### Your objective
Nothing but the lines below between the line holding "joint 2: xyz" and the line holding "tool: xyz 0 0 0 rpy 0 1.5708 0", inclusive, should appear in the answer, each set down exactly.

Stored items
--- START ---

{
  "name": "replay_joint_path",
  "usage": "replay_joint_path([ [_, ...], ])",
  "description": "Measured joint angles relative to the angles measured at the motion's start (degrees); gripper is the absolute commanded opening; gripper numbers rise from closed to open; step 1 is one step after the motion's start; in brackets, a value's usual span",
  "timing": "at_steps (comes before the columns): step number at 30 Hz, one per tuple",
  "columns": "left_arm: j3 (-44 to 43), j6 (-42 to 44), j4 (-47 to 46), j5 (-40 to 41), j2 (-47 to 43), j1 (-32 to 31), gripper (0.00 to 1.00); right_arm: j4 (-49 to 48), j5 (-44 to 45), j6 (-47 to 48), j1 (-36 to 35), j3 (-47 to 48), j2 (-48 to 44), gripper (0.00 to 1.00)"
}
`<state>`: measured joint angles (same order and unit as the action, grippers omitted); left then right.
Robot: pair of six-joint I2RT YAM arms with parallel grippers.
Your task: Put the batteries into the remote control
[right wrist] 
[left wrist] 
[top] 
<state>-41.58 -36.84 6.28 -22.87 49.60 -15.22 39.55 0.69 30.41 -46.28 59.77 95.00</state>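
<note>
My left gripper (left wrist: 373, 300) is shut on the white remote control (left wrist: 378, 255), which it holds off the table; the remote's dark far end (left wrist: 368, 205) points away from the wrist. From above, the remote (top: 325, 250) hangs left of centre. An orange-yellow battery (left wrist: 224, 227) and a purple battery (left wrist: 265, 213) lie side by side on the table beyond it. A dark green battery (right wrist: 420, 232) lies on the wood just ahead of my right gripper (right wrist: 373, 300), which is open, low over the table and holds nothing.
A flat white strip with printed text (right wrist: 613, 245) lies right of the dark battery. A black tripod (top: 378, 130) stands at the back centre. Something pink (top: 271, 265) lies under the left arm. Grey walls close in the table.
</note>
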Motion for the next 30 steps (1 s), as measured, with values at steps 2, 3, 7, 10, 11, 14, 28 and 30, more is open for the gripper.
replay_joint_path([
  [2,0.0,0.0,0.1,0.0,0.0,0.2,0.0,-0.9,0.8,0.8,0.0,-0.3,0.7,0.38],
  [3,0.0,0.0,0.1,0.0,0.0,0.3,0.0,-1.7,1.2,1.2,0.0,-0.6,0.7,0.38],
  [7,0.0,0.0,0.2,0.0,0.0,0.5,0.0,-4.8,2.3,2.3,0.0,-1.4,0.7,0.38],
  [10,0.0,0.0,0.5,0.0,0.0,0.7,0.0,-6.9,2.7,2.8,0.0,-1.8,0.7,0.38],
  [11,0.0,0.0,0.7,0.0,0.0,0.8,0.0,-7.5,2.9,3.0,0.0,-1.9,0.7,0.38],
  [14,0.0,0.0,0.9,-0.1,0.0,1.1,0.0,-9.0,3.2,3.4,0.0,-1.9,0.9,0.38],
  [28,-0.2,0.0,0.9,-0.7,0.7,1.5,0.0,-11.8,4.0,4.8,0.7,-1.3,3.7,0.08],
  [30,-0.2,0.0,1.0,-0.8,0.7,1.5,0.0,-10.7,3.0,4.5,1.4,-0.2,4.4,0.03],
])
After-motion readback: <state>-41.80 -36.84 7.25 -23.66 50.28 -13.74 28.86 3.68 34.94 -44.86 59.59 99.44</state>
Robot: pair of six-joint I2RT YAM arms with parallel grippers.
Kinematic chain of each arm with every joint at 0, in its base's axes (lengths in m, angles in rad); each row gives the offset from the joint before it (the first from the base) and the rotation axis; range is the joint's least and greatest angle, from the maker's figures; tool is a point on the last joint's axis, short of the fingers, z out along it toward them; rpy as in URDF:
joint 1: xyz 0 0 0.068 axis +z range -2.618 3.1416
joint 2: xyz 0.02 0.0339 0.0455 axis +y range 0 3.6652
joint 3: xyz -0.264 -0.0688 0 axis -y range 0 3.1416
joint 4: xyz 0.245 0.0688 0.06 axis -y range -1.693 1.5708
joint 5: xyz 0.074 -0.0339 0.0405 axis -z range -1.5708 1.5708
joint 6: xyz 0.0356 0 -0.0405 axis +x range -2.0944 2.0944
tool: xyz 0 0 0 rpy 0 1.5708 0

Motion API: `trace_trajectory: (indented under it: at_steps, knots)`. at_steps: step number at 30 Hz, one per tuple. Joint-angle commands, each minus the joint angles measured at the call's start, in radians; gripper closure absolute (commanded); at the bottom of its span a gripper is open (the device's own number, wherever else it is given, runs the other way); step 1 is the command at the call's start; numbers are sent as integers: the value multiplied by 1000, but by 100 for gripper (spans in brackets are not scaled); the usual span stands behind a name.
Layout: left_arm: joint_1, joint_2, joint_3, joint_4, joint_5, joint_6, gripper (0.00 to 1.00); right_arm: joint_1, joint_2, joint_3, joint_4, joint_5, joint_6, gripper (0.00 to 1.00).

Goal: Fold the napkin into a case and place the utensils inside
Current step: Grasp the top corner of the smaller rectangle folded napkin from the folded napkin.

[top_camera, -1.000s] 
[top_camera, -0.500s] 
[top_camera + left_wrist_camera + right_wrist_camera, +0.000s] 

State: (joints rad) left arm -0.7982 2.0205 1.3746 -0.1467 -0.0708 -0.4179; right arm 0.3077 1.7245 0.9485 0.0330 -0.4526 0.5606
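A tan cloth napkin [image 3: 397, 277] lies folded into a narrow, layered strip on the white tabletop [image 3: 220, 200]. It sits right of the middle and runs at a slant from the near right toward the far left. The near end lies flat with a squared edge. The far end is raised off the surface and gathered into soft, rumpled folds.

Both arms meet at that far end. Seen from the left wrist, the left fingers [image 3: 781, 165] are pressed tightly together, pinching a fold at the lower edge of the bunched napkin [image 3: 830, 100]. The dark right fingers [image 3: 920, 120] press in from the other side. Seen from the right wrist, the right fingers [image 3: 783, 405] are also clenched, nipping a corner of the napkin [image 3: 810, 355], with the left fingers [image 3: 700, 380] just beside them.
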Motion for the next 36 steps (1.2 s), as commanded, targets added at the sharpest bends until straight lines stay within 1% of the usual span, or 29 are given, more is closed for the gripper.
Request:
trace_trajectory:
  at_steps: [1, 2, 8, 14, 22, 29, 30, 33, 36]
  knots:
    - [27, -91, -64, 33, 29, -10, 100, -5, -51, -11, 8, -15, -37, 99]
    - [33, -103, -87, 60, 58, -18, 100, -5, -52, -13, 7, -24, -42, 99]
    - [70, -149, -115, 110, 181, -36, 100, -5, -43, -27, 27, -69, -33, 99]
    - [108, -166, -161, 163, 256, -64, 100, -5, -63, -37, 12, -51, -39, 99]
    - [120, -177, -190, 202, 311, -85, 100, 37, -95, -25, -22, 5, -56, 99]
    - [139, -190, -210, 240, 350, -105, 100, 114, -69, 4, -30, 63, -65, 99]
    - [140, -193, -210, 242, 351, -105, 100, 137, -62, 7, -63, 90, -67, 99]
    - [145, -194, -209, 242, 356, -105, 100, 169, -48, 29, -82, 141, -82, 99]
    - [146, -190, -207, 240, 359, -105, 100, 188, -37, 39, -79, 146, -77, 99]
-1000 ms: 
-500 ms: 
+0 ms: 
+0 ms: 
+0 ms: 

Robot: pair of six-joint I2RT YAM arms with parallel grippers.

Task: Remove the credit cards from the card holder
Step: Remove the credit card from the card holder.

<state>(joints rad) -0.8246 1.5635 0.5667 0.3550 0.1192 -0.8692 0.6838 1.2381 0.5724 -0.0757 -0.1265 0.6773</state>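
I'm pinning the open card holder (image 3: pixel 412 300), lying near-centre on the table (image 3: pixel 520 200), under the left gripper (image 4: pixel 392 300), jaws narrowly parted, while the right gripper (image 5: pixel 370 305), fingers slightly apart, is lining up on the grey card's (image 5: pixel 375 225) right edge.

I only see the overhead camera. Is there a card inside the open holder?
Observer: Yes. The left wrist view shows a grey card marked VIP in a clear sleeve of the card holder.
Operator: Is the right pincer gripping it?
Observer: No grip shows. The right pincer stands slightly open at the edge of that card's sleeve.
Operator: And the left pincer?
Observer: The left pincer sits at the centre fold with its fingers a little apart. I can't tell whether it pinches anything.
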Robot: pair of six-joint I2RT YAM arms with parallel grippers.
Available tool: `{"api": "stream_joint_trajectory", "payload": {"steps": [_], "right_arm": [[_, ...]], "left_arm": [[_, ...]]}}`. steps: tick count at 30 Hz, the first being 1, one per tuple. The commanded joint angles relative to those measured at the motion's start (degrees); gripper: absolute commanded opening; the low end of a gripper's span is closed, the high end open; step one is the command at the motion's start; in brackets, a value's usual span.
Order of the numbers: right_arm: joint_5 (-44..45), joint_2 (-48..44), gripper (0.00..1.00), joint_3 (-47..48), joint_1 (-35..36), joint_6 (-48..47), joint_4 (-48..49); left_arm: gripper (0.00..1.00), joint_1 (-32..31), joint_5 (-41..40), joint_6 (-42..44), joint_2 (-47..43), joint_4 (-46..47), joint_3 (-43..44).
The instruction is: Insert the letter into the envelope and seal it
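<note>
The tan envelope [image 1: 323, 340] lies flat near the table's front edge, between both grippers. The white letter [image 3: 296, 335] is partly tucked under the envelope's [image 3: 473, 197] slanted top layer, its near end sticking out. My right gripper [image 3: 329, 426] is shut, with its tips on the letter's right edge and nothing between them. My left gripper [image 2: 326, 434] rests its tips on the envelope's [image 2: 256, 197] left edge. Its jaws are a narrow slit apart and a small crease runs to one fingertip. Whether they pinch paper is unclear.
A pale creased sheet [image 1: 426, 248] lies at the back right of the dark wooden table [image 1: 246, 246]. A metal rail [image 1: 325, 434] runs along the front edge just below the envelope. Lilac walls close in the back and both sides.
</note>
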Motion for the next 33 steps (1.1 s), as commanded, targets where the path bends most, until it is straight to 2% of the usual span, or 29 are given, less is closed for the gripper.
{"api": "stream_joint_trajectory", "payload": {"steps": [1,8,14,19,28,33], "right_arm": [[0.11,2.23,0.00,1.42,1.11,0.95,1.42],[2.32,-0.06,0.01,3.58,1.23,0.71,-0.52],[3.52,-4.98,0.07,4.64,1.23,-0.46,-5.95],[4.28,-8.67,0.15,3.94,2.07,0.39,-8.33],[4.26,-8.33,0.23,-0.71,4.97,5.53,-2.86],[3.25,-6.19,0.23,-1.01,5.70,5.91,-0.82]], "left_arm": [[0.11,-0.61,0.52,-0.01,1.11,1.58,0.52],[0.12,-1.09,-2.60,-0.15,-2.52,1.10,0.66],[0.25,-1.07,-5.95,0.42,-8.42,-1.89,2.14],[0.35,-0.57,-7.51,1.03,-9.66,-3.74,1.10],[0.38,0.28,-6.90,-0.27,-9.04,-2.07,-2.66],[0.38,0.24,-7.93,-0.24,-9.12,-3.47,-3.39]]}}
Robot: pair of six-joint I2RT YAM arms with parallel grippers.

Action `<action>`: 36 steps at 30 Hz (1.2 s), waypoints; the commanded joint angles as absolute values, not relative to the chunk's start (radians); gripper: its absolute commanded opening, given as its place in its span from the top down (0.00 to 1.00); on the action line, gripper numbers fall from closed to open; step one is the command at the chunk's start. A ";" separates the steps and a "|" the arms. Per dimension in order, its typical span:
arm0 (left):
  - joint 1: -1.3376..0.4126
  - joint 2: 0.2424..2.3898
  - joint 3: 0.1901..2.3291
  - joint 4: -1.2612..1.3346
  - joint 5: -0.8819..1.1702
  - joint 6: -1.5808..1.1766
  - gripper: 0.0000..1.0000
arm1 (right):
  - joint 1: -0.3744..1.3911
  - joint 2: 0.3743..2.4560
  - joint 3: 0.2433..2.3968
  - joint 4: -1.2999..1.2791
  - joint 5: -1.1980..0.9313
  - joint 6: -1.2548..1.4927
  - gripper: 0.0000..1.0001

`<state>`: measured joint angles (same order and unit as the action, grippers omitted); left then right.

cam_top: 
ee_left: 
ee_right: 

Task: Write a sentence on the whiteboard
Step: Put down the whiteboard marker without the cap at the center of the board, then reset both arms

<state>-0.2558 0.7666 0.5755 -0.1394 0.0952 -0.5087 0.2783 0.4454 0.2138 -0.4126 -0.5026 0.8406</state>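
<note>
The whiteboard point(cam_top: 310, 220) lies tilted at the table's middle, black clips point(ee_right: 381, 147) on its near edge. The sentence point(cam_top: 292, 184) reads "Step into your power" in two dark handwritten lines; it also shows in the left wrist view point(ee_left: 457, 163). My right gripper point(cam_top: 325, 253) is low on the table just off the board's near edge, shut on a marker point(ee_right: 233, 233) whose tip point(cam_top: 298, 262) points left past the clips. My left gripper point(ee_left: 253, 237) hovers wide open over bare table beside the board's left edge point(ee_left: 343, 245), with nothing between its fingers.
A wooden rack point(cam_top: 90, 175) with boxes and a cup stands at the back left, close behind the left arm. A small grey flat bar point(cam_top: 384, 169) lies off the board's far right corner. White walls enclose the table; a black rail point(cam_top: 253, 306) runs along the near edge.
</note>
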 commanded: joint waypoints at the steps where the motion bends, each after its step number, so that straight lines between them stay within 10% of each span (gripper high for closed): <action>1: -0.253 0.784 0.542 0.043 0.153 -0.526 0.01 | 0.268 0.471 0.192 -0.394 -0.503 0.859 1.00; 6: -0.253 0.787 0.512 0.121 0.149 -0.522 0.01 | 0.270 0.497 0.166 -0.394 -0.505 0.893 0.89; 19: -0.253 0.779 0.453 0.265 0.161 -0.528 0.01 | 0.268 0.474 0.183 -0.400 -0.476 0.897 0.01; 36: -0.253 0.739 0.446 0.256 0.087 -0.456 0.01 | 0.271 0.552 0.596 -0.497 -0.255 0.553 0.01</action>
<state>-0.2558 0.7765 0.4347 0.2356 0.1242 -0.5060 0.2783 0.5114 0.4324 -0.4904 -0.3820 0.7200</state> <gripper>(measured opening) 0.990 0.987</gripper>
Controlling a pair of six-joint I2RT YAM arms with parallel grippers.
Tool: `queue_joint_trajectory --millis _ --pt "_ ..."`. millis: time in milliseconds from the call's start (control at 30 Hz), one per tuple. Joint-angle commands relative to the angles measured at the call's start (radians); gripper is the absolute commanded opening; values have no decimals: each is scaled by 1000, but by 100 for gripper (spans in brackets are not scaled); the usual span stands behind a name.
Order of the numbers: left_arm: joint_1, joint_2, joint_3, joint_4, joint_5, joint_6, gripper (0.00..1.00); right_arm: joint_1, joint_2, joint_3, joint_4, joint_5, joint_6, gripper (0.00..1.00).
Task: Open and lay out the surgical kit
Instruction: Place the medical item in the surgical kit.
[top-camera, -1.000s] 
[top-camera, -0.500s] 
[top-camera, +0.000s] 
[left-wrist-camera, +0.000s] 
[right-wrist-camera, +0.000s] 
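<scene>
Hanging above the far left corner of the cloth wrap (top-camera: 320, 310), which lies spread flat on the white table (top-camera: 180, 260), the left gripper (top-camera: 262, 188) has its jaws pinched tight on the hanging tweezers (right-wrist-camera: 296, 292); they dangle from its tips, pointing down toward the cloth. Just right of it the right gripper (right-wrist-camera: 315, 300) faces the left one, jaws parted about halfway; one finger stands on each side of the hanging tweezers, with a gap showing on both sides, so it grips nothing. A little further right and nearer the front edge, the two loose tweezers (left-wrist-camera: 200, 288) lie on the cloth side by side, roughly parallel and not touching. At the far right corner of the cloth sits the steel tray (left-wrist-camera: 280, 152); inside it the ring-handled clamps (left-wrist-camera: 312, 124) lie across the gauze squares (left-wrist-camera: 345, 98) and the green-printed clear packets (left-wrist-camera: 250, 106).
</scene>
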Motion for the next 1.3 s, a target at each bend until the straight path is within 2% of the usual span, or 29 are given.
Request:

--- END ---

### Exercise solution
joint 2: xyz 0.02 0.0339 0.0455 axis +y range 0 3.6652
joint 3: xyz -0.264 -0.0688 0 axis -y range 0 3.1416
joint 4: xyz 0.245 0.0688 0.06 axis -y range -1.693 1.5708
joint 5: xyz 0.074 -0.0339 0.0405 axis -z range -1.5708 1.5708
joint 6: xyz 0.0356 0 -0.0405 axis +x range -2.0944 2.0944
tool: xyz 0 0 0 rpy 0 1.5708 0

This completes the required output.